A tree that looks at God all day,
And lifts her leafy arms to pray;

A tree that may in Summer wear
A nest of robins in her hair;

Upon whose bosom snow has lain;
Who intimately lives with rain.

Poems are made by fools like me,
But only God can make a tree.

Alfred Joyce Kilmer – Rutgers University Alumni Association

 

(Images from Wikipedia and Rutgers University.  Used pursuant to the Fair Use Doctrine.)

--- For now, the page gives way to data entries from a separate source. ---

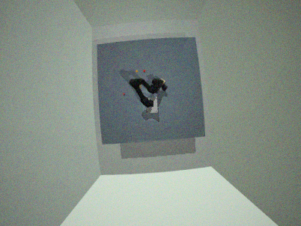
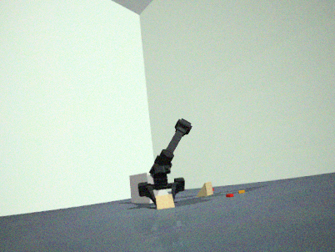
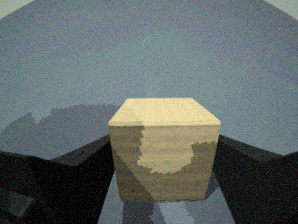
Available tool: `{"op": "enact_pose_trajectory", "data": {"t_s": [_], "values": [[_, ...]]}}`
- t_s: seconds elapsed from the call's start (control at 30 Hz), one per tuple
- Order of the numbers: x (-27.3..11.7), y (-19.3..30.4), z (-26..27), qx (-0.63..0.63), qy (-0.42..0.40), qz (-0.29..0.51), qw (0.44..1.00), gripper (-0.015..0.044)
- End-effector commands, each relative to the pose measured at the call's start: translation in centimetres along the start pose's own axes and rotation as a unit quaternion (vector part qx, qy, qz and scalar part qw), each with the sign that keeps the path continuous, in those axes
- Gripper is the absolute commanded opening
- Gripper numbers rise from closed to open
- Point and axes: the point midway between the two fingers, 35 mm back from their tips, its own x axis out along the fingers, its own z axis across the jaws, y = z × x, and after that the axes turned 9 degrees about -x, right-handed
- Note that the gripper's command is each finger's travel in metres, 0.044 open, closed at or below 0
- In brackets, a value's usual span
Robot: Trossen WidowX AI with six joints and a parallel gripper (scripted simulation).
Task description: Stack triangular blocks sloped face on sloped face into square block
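One tan wooden triangular block [image 2: 165, 202] [image 3: 166, 162] is between the two black fingers of my gripper [image 2: 164, 196] [image 3: 161, 137]. The gripper is shut on it, with one finger at each end. In the exterior view the block is low at the table surface; whether its underside touches is hard to tell. The other triangular block [image 2: 207, 189] stands apart on the table, to the right of the gripper in the exterior view, with its slope facing left. It is out of the wrist view. In the top view my arm largely hides the blocks.
A pale grey box [image 2: 138, 189] [image 1: 154, 105] stands by the arm's base. Small red pieces [image 2: 229, 195] [image 1: 144, 71] [image 1: 124, 94] and an orange piece [image 2: 242, 192] [image 1: 136, 71] lie on the blue-grey table [image 1: 180, 120], beyond the other block from the gripper.
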Motion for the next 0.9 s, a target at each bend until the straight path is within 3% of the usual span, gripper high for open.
{"op": "enact_pose_trajectory", "data": {"t_s": [0.0,0.13,0.87], "values": [[-0.2,-0.4,-0.1,-0.001,0.000,0.001,1.000,0.0098],[-0.9,-1.7,-0.3,-0.002,0.002,0.001,1.000,0.0000],[-7.1,-7.1,-1.1,-0.002,0.001,-0.001,1.000,0.0000]]}}
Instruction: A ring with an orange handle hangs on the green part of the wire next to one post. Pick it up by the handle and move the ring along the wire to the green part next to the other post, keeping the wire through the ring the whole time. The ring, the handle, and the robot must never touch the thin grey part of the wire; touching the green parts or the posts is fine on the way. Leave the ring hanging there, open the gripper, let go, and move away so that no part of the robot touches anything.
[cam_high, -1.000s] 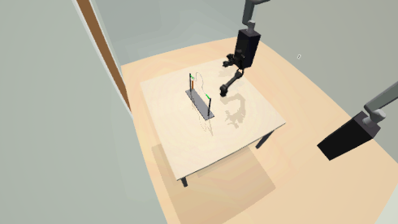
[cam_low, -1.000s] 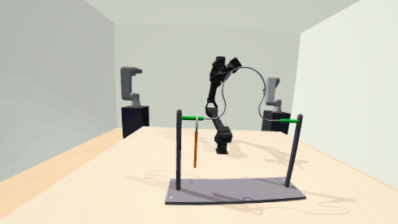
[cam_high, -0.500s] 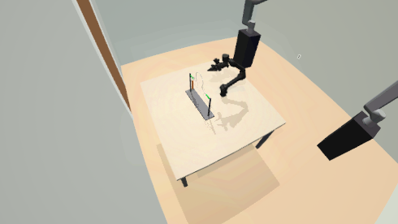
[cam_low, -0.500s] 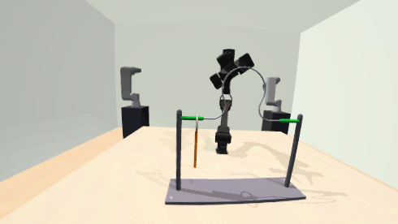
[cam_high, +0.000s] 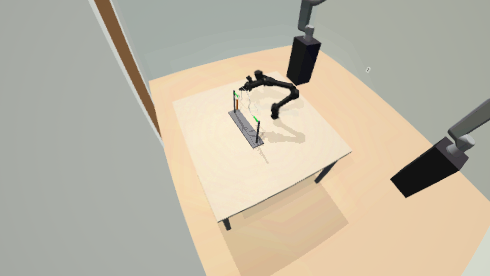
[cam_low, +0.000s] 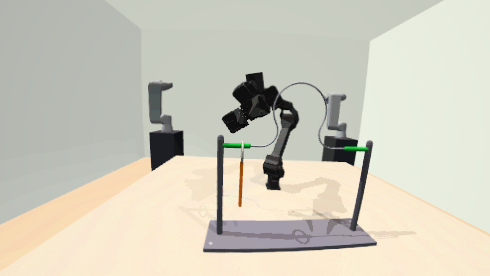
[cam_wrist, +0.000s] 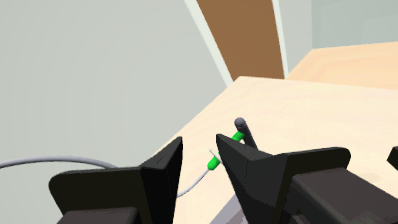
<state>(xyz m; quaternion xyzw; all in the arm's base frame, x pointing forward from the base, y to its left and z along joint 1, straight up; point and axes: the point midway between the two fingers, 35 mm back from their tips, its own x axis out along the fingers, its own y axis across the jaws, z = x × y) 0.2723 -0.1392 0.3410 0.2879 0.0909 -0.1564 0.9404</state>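
While the ring (cam_low: 243, 150) hangs from the green sleeve (cam_low: 236, 145) (cam_wrist: 213, 162) beside the left post (cam_low: 220, 185) (cam_wrist: 240, 122) (cam_high: 234, 101), seen from the exterior view, the gripper (cam_low: 235, 120) (cam_wrist: 199, 139) (cam_high: 242, 89) is above it, apparently on the far side of the wire. Fingers part-open, nothing between them. Orange handle (cam_low: 241, 183) (cam_high: 237, 104) points straight down from the ring, long axis near vertical, lower end free above the grey base (cam_low: 290, 235) (cam_high: 255, 145). Key relation: handle lies below the gripper and, I judge, toward the near side; the coming move probably needs a descent plus a forward reach, fingers turned to straddle an upright bar. Only one arm (cam_low: 281, 142) (cam_high: 285, 87) to use. Edges: post close on the left; thin grey wire (cam_low: 301, 83) (cam_wrist: 50, 159) starts just right of the ring and rises in a loop, near the arm in view. Side room looks tight there. More open room shows below the sleeve, around the handle; approaching low from the far side seems safer than dropping past the wire.
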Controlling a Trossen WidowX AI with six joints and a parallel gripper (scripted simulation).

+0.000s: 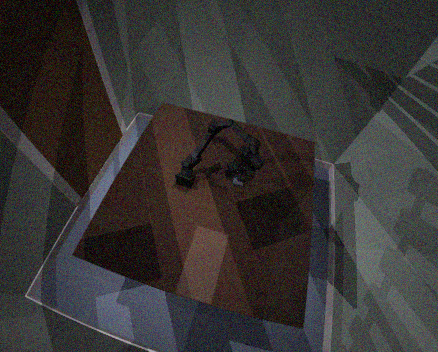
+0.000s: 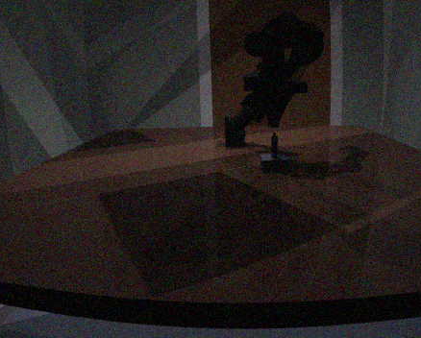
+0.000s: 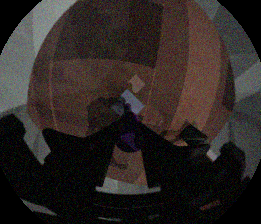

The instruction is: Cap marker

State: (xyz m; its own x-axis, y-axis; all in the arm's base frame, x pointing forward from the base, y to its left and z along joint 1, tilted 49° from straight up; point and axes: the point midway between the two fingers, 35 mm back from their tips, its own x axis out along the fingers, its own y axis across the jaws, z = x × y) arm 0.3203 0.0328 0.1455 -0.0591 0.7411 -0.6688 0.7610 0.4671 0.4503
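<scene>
From my station, I have the claw [image 1: 236, 172] [image 2: 274, 124] [image 3: 129, 125] pinching the cap [image 3: 129, 141], a purple shape between the two dark fingers in the wrist view. The cap is too dark for me to pick out from the top or the exterior. In the exterior view the marker [image 2: 274, 145] stands upright in the holder block [image 2: 268, 162] [image 1: 238, 181] [image 3: 133, 101], its tip just below the claw, with a narrow gap showing between them. The cap is therefore up in my grip and off the marker; how exactly the two line up in depth, I can't tell. The wrist view shows the block's pale face just beyond the fingertips. Counting up, I have one arm [image 1: 199, 152] [image 2: 284, 35], one claw with two fingers, one cap, one marker and one holder block, all at one brown table [image 1: 129, 196] [image 2: 57, 236] [image 3: 70, 80]. From the top I also count two large dark patches on the tabletop, one [image 1: 121, 251] near a corner and one [image 1: 274, 218] near the block.
</scene>
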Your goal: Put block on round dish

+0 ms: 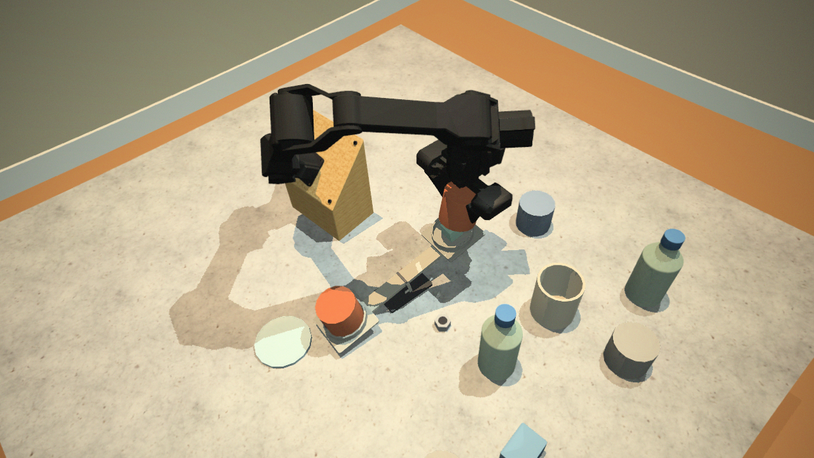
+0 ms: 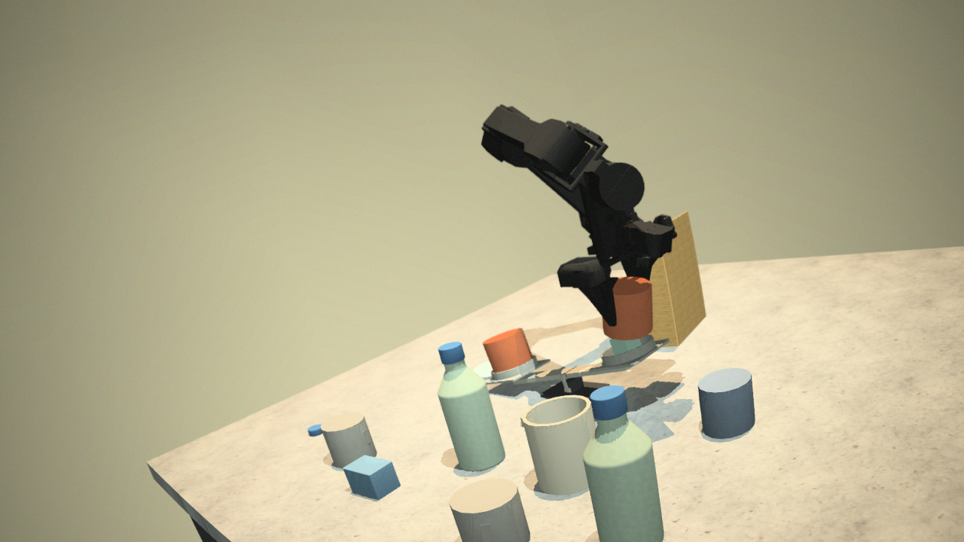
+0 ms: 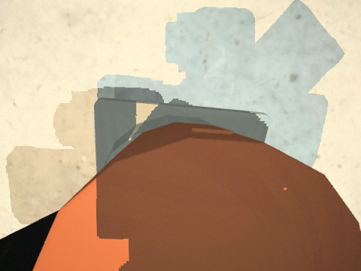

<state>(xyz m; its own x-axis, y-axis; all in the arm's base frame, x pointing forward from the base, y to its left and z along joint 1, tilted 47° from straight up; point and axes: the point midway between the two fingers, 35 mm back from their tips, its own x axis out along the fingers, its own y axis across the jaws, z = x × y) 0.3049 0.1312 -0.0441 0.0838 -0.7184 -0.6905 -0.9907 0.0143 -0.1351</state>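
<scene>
My gripper (image 1: 458,203) (image 2: 629,302) is shut on an orange-red cup (image 1: 456,212) (image 2: 632,313) (image 3: 210,203), upside down. Its rim is a little above the far end of the balance (image 1: 405,275) (image 2: 584,372) (image 3: 107,117). A teal block (image 1: 451,234) (image 2: 624,346) shows below the rim, on that end; the wrist view does not show it. The other cup (image 1: 341,313) (image 2: 508,351) stands upside down on the opposite end, which is tilted low. The pale round dish (image 1: 282,344) (image 2: 482,369) lies beside that end with nothing on it.
A wooden block (image 1: 353,196) (image 2: 681,296) stands behind the balance. Two green bottles (image 1: 499,350) (image 1: 651,278) (image 2: 471,421) (image 2: 623,478), an open beige cup (image 1: 554,310) (image 2: 556,458), a blue cylinder (image 1: 535,219) (image 2: 726,407) and a grey cylinder (image 1: 629,353) (image 2: 488,516) stand on the other side.
</scene>
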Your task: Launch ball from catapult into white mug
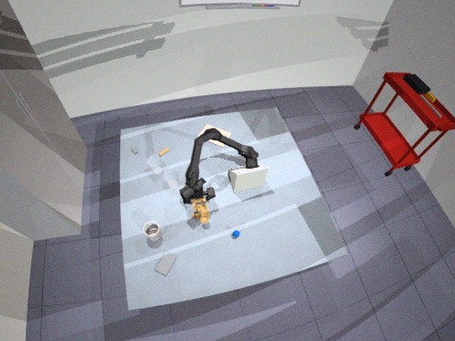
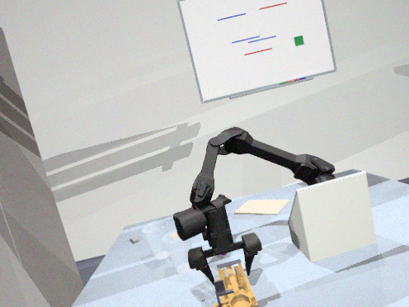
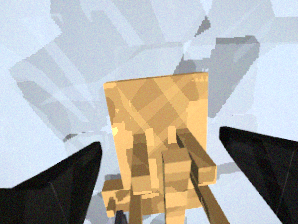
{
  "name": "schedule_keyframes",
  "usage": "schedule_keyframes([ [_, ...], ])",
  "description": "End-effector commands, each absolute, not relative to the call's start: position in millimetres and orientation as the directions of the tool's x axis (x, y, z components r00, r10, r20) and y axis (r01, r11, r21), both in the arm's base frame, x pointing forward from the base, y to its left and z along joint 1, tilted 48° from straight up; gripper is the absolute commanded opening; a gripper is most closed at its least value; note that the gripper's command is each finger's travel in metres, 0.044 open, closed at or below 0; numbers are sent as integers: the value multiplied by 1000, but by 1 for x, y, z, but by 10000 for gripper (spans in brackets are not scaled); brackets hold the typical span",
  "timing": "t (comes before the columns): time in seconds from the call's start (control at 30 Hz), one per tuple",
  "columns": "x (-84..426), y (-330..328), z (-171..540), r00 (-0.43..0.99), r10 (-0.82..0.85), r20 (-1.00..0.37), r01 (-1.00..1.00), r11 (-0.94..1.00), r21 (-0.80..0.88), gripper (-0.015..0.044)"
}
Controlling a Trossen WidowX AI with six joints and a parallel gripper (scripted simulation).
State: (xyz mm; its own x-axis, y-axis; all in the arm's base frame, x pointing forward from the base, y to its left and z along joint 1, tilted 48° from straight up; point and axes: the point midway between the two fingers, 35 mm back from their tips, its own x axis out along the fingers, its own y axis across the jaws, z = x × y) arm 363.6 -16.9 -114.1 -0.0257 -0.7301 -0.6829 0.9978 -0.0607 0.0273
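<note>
The orange catapult [image 1: 201, 210] [image 2: 237, 285] [image 3: 157, 105] stands on the table in front of the arm base. My gripper [image 2: 232, 278] [image 3: 161, 139] is open and empty, pointing down, with one finger on each side of the catapult's back part and gaps between. The catapult's round cup [image 2: 240, 300] shows at its front end and looks empty. The blue ball [image 1: 236, 234] lies on the table, right of and in front of the catapult. The white mug [image 1: 153, 236] stands upright, left of the catapult. A bit of a purple thing [image 2: 223, 253] shows beneath the gripper body.
A cream wedge-shaped stand [image 1: 249, 179] [image 2: 336, 219] stands to the right, close to the arm's base. A beige board [image 1: 222, 141] [image 2: 261, 207] lies behind. Clear glasses [image 1: 171, 179] are left of the arm. A small wooden block [image 1: 163, 151] lies behind them. A grey flat piece [image 1: 165, 264] lies near the mug.
</note>
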Motion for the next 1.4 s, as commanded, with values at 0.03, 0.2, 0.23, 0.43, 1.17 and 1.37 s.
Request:
schedule_keyframes([
  [0.03,364,-17,-114,-26,-730,-683,998,-61,27,387],
  [0.2,364,-17,-114,-26,-730,-683,998,-61,27,256],
  [0.23,364,-17,-114,-26,-730,-683,998,-61,27,230],
  [0.43,364,-17,-114,-26,-730,-683,998,-61,27,131],
  [1.17,364,20,-81,-29,-730,-683,966,156,-207,0],
  [1.37,367,19,-82,-28,-731,-682,894,286,-344,0],
])
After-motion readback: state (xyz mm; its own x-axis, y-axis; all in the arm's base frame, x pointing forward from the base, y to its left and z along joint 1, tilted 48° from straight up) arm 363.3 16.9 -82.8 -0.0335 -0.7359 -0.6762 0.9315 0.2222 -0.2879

Courage at Twilight: Spraying Weeds

On the way home from work, I stopped to buy a big bottle of Round-Up herbicide.  Those pesky weeds keep popping up in the shrub beds and under the pine trees.  Virginia creeper seems impossible to extirpate.  As a teen, Dad taught me to mix concentrated pesticides with water in a three-gallon pressurized spray tank.  With rubber gloves and a long sleeve shirt, I mixed the poison and sprayed the fruit trees against aphids and borers.  Dad strictly instructed me never to get the pesticide—especially the concentrate—on my skin, and if I did to wash immediately with soap and water.  He told me how these chemicals had killed people who touched them, or breathed their vapor.  I took his word for it and followed his instructions carefully.  A decade later I came across a first edition of Rachel Carson’s 1962 masterpiece Silent Spring, and carried it around for another decade before reading it.  The book exposed the pesticide and herbicide industries for the dangerous nature of these chemicals to humans, animals (think DDT and Bald Eagle eggs), and ecosystems.  Of course, all those chemicals have since been banned for home use because they, in fact, killed people.  I am still careful with Round-Up, not spraying on a windy day, and washing with soap after.  How glad I am that sensitive, smart, and courageous persons like Rachel took on the industrial complex at great personal sacrifice to share messages of truth larger than themselves.  To introduce my book Rabbit Lane: Memory of a Country Road, and in admiration for how Rachel changed the world, I wrote this poem, expressing my sentiments 50 years after she penned hers.

SILENT SPRING

Spring,
Rachel:
not silent quite.
I hear,
distinctly:
the growing hum
of humankind.

A Time and A Season

My Christmas gift to family and friends this year is this book of poems, A Time and A Season.  The poems span the last five years of my life’s journey, but reach back over forty years of emotional memory.  Each poem is introduced by the story of its birth.  Poetry allows me to explore and express the intimate in a unique word art.  I consider these poems gifts from a larger Source to me.  Not dictated, however, they required pleasant effort, as do all meaningful gifts.  Sharing these poems with you gives me hope and joy.

*  *  *

Roger Evans Baker is a municipal attorney, homebody poet and essayist, and amateur naturalist.  Roger is the author of Rabbit Lane: Memoir of a Country Road and A Time and A Season.  Rabbit Lane tells the true life story of an obscure farm road and its power to transform the human spirit.  A Time and A Season compiles Roger’s poems from 2015-2020, together with the stories of their births.  The books are available in print and for Kindle at Amazon.  See Rabbit Lane reviewed in Words and Pictures.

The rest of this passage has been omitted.